What to produce: Without changing anything, set down every line shown below.

Data under study Block Start

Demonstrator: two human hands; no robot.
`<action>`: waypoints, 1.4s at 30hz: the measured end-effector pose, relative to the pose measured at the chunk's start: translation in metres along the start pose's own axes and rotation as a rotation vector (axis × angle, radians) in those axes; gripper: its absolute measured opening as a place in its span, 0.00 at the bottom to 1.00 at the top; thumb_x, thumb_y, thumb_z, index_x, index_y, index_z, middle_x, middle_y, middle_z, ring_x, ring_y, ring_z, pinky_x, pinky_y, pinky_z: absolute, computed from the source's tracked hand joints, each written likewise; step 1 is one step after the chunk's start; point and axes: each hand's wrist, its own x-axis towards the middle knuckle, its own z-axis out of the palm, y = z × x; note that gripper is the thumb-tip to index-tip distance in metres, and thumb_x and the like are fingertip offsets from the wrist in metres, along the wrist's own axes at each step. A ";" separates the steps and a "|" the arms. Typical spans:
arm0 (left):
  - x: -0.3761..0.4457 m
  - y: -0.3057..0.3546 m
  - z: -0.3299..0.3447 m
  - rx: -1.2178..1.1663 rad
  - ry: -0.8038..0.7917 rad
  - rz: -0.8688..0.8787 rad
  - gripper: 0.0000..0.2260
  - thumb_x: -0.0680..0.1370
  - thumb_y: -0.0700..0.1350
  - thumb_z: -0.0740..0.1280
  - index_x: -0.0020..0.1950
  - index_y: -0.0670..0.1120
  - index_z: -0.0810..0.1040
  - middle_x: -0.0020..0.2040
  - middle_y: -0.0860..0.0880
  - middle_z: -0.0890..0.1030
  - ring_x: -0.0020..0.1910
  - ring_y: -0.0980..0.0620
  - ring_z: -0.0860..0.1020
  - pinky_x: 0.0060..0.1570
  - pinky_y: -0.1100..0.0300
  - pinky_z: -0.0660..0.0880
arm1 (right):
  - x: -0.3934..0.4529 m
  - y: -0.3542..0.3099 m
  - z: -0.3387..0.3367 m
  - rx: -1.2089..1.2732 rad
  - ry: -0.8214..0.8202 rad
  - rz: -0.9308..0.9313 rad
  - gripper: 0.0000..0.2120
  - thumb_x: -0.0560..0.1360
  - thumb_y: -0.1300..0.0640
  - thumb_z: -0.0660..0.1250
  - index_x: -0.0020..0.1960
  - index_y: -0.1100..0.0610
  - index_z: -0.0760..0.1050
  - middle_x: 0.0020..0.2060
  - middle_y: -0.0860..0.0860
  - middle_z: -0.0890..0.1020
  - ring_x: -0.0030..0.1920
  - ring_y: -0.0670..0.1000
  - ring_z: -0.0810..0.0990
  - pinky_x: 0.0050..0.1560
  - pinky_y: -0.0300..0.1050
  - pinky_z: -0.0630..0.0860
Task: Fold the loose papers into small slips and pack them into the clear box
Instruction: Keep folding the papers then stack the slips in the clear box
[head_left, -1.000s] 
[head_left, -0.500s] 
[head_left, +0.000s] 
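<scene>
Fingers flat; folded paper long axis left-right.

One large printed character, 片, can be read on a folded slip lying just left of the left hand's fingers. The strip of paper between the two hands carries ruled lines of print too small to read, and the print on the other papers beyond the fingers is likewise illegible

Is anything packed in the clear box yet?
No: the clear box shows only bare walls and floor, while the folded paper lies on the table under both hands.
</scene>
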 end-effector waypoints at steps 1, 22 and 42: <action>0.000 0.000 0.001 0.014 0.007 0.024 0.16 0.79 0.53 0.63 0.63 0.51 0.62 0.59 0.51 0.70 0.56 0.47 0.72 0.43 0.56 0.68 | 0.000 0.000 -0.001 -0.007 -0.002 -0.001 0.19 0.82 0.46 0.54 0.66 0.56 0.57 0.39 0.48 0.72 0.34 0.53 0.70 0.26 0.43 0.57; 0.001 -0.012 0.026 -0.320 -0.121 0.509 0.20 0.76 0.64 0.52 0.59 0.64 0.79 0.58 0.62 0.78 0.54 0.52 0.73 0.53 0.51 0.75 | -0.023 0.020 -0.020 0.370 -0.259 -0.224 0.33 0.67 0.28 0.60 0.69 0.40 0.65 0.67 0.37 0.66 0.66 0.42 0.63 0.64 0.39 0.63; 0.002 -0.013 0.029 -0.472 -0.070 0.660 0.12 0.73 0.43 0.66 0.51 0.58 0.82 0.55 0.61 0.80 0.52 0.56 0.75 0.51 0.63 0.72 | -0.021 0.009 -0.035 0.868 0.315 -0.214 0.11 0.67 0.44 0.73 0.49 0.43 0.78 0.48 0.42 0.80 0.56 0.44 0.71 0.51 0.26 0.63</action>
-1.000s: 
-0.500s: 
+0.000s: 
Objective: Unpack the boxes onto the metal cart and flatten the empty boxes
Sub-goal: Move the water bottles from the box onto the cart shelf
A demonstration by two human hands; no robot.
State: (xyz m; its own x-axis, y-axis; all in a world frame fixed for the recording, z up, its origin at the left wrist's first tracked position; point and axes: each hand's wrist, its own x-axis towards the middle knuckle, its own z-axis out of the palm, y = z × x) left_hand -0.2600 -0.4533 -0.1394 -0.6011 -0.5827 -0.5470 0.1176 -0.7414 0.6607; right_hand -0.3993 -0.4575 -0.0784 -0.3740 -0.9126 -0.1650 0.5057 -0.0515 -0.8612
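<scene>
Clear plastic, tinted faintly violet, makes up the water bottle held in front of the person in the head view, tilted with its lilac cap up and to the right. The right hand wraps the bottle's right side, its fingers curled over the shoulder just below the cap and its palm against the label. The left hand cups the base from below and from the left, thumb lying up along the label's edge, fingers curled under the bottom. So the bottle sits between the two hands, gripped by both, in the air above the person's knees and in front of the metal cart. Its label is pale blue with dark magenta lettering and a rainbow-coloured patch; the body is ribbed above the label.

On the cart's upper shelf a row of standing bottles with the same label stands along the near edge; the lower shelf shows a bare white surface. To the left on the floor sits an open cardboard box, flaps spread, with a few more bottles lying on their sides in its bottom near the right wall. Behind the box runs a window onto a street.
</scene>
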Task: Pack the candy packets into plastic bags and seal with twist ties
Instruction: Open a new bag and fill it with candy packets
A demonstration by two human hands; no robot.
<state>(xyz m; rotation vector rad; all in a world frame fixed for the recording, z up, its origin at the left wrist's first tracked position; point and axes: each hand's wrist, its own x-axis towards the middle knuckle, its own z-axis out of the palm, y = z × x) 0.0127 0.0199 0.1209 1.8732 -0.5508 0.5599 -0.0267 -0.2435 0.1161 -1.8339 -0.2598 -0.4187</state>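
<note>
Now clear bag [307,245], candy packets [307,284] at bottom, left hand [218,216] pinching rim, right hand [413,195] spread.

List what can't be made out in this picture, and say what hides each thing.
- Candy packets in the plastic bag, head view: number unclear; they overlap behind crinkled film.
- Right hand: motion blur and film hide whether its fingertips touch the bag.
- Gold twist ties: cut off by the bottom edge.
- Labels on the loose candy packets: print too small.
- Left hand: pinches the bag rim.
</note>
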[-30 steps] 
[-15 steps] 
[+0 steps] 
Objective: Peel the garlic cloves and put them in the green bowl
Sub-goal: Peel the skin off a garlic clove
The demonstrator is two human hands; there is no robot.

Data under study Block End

Solution to the problem:
Demonstrator: two human hands; no robot.
`<action>`: waypoints, 1.4s at 30hz: the measured end-effector pose, relative to the pose measured at the chunk's start: translation in metres along the start pose's own axes and rotation as a rotation vector (axis × angle, radians) in those axes; gripper: its absolute measured opening as a place in its span, 0.00 at the bottom to 1.00 at the top; thumb_x, thumb_y, thumb_z, index_x, index_y, index_z, middle_x, middle_y, middle_z, ring_x, ring_y, ring_z, pinky_x, pinky_y, pinky_z: absolute, computed from the source's tracked hand joints, each written likewise; step 1 is one step after the chunk's start; point and axes: each hand's wrist, its own x-axis towards the middle knuckle, its own z-axis out of the palm, y = z × x; note that gripper is the thumb-tip to index-tip distance in metres, and thumb_x and the like are fingertip offsets from the wrist in metres, along the wrist's own axes at each step. A ";" separates the steps and a "|" the arms. Typical spans:
arm0 (left):
  - x: -0.3761..0.4457 m
  - y: -0.3057..0.3546 m
  - z: -0.3299..0.3447 m
  - rx: -1.2178..1.1663 rad
  - ry: -0.8038..0.7917 rad
  - rz: -0.8688..0.8787 rad
  - gripper: 0.0000..0.2260
  - thumb_x: -0.0680..0.1370
  - thumb_y: -0.0700..0.1350
  - thumb_z: -0.0740..0.1280
  - index_x: -0.0020..0.1950
  - index_y: -0.0670..0.1120
  - index_z: -0.0810..0.1040
  - middle_x: -0.0020..0.2040
  - middle_y: -0.0860..0.0880
  - middle_z: -0.0890..0.1030
  - ring_x: -0.0020..0.1910
  - ring_y: -0.0980..0.0620
  - ring_z: -0.0860..0.1020
  - pinky_x: 0.0060..0.1570
  - pinky_y: -0.1100..0.0300
  - pinky_z: -0.0660..0.0880
arm1 (right):
  - x: -0.3934..0.4529 m
  - y: -0.3542..0.3099 m
  - z: -0.3387..0.3367 m
  - rx: -1.2089..1.2732 rad
  - ry: -0.8214..0.8202 rad
  - rz: -0.9308..0.9313 rad
  - gripper: 0.0000..0.2120
  - thumb_x: -0.0560..0.1360
  - thumb_y: -0.1300..0.0640
  - thumb_z: -0.0660..0.1250
  - index_x: -0.0020..0.1960
  - index_y: -0.1100..0.0610
  - index_z: -0.0760..0.1050
  - middle_x: 0.0020..0.2060
  - middle_y: -0.0860..0.0860
  - middle_z: -0.0890..0.1020
  - ring_x: -0.0030..0.1920
  - ring_y: -0.0670..0.1000
  - ring_z: -0.0810..0.0990
  - pinky_x: 0.0050..0.1560
  - pinky_y: -0.0300..0.1050
  - pinky_z: -0.0630..0.0860
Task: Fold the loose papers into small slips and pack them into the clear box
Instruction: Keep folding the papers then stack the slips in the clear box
[head_left, -1.000s] 
[head_left, -0.500s] 
[head_left, +0.000s] 
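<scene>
Fingers flat; folded paper long axis left-right.

One large printed character, 片, can be read on a folded slip lying just left of the left hand's fingers. The strip of paper between the two hands carries ruled lines of print too small to read, and the print on the other papers beyond the fingers is likewise illegible

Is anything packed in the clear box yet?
No: the clear box shows only bare walls and floor, while the folded paper lies on the table under both hands.
</scene>
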 end-effector waypoints at steps 1, 22 and 42: <action>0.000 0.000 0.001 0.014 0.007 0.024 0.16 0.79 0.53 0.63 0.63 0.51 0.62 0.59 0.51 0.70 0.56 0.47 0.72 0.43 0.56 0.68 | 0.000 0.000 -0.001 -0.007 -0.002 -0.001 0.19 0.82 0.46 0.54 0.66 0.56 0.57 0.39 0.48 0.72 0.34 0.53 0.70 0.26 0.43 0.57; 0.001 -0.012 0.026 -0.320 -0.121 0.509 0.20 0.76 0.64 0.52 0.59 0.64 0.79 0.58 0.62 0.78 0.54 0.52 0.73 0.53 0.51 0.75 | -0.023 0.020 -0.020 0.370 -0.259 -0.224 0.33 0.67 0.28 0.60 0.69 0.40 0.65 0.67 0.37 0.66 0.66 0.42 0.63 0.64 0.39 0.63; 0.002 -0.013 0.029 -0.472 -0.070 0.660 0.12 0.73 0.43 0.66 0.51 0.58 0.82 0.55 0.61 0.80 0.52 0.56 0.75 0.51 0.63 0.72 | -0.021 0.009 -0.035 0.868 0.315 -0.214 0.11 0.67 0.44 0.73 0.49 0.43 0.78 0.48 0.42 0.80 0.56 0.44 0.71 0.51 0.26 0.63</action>
-1.000s: 
-0.500s: 
+0.000s: 
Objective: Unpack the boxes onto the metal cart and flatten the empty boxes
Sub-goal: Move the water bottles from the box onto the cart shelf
A demonstration by two human hands; no robot.
State: (xyz m; its own x-axis, y-axis; all in a world frame fixed for the recording, z up, its origin at the left wrist's first tracked position; point and axes: each hand's wrist, its own x-axis towards the middle knuckle, its own z-axis out of the palm, y = z × x) left_hand -0.2600 -0.4533 -0.1394 -0.6011 -0.5827 -0.5470 0.1176 -0.7414 0.6607; right_hand -0.3993 -0.4575 -0.0784 -0.3740 -0.9126 -0.1650 0.5057 -0.0515 -0.8612
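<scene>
Clear plastic, tinted faintly violet, makes up the water bottle held in front of the person in the head view, tilted with its lilac cap up and to the right. The right hand wraps the bottle's right side, its fingers curled over the shoulder just below the cap and its palm against the label. The left hand cups the base from below and from the left, thumb lying up along the label's edge, fingers curled under the bottom. So the bottle sits between the two hands, gripped by both, in the air above the person's knees and in front of the metal cart. Its label is pale blue with dark magenta lettering and a rainbow-coloured patch; the body is ribbed above the label.

On the cart's upper shelf a row of standing bottles with the same label stands along the near edge; the lower shelf shows a bare white surface. To the left on the floor sits an open cardboard box, flaps spread, with a few more bottles lying on their sides in its bottom near the right wall. Behind the box runs a window onto a street.
</scene>
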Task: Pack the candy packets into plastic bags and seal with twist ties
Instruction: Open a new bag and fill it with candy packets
A demonstration by two human hands; no robot.
<state>(xyz m; rotation vector rad; all in a world frame fixed for the recording, z up, its origin at the left wrist's first tracked position; point and axes: each hand's wrist, its own x-axis towards the middle knuckle, its own z-axis out of the palm, y = z × x) 0.0127 0.0199 0.1209 1.8732 -0.5508 0.5599 -0.0267 -0.2435 0.1161 -1.8339 -0.2598 -0.4187</state>
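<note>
Now clear bag [307,245], candy packets [307,284] at bottom, left hand [218,216] pinching rim, right hand [413,195] spread.

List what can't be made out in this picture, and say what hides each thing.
- Candy packets in the plastic bag, head view: number unclear; they overlap behind crinkled film.
- Right hand: motion blur and film hide whether its fingertips touch the bag.
- Gold twist ties: cut off by the bottom edge.
- Labels on the loose candy packets: print too small.
- Left hand: pinches the bag rim.
</note>
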[-30 steps] 
[-15 steps] 
[+0 steps] 
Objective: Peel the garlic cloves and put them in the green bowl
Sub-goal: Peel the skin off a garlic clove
The demonstrator is two human hands; there is no robot.

Output for this exercise is now complete.